During her two years in Liberia, she was able to travel to many African countries, including Ethiopia. Susan was in Addis Ababa for the celebration of Timkat (Feast of the Epiphany). Her account of this includes a wonderful description of the priest’s processional. In this 1972 visit, Haile Selassie was still in charge, but the impending famine was beginning to take a toll. In 1974 when Susan was in Tonga, Haile Selassie’s reign came to an end. He died in 1975.

Idi Amin was newly in power (1971) when Susan and her friends traveled to Uganda with warnings from the state department to be careful.  Her gumption is incredible. I think she got this confidence from growing up in a small town and assuming positions of leadership in her tiny school. Her insecurities came from the constant criticism of her parents who gave continually mixed messages — follow your passion but get married and become a farmer’s wife.
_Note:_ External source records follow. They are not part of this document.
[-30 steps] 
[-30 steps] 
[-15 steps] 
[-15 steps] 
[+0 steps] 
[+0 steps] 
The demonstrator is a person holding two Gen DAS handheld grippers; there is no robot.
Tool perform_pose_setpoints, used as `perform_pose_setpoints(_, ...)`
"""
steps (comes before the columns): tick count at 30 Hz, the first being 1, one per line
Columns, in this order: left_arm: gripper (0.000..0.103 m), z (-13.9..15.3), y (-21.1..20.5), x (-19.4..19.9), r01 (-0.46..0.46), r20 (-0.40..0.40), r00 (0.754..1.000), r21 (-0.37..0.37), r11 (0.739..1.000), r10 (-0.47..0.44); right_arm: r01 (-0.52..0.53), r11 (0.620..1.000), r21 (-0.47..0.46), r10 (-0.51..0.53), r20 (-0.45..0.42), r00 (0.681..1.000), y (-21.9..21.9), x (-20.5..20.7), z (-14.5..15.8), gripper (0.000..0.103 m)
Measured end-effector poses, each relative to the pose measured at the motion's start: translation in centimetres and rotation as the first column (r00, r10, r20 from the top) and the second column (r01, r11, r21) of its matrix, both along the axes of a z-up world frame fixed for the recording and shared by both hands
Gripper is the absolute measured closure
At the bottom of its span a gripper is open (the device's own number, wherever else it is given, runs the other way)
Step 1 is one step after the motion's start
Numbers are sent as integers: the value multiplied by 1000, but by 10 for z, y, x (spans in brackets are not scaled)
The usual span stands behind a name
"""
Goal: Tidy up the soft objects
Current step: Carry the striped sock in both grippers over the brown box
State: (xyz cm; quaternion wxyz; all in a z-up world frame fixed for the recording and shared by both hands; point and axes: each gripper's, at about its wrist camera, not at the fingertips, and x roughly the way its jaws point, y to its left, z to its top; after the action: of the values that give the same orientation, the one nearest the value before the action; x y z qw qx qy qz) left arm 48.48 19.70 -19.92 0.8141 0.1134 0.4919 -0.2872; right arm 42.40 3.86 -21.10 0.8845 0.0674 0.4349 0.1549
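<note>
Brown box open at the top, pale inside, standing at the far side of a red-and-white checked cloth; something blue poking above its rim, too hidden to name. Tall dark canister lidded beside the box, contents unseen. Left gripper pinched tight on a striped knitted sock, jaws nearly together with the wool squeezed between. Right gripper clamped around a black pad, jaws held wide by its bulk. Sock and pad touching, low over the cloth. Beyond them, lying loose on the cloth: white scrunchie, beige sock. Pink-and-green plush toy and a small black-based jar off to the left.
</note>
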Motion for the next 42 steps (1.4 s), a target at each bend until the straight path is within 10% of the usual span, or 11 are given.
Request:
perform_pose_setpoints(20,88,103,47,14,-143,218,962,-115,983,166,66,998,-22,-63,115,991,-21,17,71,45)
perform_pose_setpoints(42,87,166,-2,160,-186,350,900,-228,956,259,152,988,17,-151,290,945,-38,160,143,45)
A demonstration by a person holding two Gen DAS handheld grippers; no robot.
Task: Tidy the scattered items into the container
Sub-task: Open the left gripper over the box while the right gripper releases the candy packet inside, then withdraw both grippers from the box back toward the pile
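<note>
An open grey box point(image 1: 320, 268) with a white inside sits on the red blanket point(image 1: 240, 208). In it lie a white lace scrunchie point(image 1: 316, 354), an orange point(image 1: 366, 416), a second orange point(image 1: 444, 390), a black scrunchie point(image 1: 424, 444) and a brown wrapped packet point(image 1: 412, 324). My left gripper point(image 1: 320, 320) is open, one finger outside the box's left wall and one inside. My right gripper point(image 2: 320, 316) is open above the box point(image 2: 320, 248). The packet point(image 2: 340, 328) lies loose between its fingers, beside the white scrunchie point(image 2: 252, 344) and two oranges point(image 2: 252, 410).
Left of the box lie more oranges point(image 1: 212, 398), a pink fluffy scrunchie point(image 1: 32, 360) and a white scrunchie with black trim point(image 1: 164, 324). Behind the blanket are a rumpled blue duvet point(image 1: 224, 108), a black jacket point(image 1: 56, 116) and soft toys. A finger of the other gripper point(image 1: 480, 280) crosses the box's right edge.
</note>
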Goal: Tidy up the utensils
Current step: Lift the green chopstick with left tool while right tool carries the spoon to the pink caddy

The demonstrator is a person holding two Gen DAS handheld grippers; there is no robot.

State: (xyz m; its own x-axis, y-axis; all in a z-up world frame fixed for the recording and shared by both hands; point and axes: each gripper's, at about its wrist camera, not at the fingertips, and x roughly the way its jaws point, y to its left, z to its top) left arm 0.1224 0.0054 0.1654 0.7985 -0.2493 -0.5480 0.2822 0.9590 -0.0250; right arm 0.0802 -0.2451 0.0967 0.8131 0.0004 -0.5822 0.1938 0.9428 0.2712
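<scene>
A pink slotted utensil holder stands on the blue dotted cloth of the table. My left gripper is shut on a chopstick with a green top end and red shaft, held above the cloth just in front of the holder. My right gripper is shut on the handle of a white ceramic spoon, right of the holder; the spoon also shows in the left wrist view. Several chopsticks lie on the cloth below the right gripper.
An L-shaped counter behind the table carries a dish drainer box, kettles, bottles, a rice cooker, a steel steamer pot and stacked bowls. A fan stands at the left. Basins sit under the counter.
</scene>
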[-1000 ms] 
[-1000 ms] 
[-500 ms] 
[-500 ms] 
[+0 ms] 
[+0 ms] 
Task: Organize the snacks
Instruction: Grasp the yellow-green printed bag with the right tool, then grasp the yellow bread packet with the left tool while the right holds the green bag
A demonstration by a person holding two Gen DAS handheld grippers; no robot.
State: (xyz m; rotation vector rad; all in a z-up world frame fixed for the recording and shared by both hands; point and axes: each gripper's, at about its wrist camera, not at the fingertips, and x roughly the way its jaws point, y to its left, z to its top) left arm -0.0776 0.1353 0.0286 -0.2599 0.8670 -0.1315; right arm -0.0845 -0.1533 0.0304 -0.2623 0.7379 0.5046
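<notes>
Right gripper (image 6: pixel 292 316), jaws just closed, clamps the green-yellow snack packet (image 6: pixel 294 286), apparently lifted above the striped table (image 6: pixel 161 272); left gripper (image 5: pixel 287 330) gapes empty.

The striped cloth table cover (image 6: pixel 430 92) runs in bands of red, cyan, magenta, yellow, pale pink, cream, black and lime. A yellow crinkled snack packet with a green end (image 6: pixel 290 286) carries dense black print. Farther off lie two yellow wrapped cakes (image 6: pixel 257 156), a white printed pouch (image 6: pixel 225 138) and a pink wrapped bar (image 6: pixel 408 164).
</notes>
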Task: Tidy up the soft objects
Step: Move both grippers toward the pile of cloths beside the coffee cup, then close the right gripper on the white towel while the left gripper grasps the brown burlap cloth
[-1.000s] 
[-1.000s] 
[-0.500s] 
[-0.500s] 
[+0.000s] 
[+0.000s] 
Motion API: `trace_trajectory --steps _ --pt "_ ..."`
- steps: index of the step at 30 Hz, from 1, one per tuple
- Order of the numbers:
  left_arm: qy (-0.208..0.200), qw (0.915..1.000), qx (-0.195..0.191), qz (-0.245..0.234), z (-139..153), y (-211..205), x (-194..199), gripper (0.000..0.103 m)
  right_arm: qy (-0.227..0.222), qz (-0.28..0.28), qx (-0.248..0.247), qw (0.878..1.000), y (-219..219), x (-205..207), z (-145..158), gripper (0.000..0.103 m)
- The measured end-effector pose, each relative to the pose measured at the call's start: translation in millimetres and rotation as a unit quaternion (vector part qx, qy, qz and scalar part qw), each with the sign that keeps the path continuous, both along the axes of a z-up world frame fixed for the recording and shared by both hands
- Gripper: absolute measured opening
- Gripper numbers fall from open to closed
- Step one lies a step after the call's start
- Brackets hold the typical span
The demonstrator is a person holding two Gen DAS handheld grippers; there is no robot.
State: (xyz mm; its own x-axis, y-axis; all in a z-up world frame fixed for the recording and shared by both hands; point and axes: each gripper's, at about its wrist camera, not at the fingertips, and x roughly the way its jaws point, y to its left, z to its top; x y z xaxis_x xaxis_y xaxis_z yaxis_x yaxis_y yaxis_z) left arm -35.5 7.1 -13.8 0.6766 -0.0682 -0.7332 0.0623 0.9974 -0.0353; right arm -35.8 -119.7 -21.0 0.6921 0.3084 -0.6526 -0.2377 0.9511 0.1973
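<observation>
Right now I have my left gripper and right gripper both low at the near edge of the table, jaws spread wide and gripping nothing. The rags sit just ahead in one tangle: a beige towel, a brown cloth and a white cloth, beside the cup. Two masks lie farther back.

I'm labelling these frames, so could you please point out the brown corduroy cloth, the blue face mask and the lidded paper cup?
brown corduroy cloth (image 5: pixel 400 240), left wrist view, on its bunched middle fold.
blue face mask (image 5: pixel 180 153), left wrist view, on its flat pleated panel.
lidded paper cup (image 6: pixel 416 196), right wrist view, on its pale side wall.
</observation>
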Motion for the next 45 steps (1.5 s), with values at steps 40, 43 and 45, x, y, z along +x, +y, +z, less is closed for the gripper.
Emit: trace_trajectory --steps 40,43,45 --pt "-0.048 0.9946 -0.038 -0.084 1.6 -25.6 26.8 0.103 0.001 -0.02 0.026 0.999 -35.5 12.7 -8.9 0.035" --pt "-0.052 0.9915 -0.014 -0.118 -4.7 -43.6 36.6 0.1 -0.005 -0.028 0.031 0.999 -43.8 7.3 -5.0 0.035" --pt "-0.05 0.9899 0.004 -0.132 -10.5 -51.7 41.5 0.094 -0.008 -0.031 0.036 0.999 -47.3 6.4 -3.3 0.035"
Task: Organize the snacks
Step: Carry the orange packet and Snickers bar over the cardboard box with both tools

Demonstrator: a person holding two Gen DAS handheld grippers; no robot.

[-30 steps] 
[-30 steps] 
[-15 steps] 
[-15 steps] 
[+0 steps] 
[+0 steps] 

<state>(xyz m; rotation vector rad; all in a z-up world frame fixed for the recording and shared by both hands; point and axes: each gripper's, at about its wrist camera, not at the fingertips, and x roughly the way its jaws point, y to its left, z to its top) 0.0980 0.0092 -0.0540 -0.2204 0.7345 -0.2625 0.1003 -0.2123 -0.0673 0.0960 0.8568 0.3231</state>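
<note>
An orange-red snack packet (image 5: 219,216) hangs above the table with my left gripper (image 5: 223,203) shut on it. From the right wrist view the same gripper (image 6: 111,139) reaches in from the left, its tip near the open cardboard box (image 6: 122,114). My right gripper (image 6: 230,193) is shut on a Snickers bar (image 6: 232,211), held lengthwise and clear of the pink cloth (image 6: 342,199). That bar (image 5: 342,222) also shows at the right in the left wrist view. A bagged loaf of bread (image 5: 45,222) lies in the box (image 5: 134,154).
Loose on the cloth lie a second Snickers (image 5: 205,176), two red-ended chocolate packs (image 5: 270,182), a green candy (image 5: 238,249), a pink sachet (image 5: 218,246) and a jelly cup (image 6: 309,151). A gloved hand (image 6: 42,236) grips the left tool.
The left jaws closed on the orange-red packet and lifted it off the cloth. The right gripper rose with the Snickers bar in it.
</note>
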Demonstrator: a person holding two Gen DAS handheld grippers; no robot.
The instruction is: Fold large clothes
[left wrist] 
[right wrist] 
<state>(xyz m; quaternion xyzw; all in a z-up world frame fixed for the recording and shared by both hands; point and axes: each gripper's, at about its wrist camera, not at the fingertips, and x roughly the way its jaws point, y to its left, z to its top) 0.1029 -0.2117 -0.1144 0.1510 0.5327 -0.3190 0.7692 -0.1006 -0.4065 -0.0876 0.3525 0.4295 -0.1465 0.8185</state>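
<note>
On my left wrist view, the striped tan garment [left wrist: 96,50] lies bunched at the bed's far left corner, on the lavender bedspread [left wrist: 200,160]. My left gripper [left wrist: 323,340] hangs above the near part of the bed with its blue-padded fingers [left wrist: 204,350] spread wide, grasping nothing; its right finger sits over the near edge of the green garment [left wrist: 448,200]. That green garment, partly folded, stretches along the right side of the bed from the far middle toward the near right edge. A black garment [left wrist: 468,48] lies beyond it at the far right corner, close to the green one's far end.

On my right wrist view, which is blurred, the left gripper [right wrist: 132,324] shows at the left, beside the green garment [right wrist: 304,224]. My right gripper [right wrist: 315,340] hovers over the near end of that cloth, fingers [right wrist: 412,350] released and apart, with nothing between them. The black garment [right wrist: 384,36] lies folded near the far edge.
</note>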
The saddest part of the book for me was Part X. Her “Some Enchanted Evening” moment came in Liberia with Michael. After their service, the two of them moved to Berkley, California. Her parents, ever critical and racist, parked outside of their apartment building around Christmas time but never came to the door. Susan went to them. I’d like to believe that I would have left them sitting there.

This is the astonishing story of a young woman determined to be of service, all the while defending her virginity. In the beginning, Susan was inspired by a painting of pink flamingos. She finds them. Finally, her compassion and dedication to being of service is rewarded by a grateful patient with that same piece of art. Her story comes full circle.  I highly recommend this book. As soon as I finish this review, I am sending my book group a note to get on Amazon and get the book. My copy is already spoken for.

Cynthia Mosca (Ethiopia 1967–69) returned home from the Peace Corps to teach but eventually left teaching art and went into the field of ESL. She became the Director of the Bilingual Program in Cicero, Illinois.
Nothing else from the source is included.